Question

The owner of a company that manufactures drinking cups decides it would be impressive to build an inground swimming pool that is a scaled up version of her best selling cup. For this particular cup, the area of the circular opening at the top is 1.50 times the area of the circular bottom. Her pool contractor informs her that when the pool is full of water, the magnitude of the force acting on the top surface will be the same as the magnitude of the force acting on the bottom surface.

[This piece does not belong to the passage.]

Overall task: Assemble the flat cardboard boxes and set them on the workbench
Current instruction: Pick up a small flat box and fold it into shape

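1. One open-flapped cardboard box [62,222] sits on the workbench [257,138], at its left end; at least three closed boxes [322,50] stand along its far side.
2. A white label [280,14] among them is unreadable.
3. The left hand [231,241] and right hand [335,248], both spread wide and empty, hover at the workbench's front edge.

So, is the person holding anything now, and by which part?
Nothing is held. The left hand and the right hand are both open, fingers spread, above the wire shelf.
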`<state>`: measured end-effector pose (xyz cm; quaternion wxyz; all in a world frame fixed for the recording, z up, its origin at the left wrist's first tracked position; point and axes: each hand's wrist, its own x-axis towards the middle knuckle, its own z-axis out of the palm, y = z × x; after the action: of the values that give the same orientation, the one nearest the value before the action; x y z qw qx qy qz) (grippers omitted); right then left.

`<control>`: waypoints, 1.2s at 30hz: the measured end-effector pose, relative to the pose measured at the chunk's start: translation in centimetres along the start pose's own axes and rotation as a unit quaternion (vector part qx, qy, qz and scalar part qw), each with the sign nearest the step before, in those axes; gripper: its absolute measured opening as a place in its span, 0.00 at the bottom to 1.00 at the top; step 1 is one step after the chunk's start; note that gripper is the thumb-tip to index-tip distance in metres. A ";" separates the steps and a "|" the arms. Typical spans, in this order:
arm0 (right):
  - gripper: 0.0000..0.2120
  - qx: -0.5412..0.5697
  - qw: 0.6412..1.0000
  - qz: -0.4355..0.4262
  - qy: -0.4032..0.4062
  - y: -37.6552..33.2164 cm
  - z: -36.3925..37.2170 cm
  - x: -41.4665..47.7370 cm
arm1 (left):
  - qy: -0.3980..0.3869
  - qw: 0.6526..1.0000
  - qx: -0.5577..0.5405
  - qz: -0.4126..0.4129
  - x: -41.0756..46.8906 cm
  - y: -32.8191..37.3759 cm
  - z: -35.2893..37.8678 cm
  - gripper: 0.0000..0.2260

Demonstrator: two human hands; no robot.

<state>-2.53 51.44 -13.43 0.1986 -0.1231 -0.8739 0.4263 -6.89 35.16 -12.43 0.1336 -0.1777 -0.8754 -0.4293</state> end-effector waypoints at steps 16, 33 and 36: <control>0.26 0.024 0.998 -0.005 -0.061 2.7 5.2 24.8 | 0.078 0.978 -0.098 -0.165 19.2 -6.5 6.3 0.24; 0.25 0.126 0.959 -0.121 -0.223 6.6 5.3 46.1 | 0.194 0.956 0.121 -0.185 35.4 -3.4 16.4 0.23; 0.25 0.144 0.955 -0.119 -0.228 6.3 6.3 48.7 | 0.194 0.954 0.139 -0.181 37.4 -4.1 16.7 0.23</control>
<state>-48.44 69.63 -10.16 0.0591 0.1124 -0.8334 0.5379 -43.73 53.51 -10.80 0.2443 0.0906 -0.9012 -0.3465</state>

Determine the depth of the pool.

Answer 1

The depth is 5.15 m.

Step-by-step explanation:

Lets take the depth of the pool = h m

The atmospheric pressure ,P = 101235 N/m²

The area of the top = A m²

The area of the bottom = a m²

Given that A= 1.5 a

The force on the top of the pool = P A

The total pressure on the bottom = P + ρ g h

ρ =Density of the water = 1000 kg/m³

The total pressure at the bottom of the pool = (P + ρ g h) a

The bottom and the top force is same

(P + ρ g h) a = P A

P a +ρ g h a = P A

ρ g h a = P A - P a

`h=(P ( A-a))/(\rho g a)`

`h=(P ( 1.5 a-a))/(\rho g a)`

`h=(P ( 1.5- 1))/(\rho g)`

`h=(101235 ( 1.5- 1))/(1000* 9.81)\ m`

h=5.15 m

The depth is 5.15 m.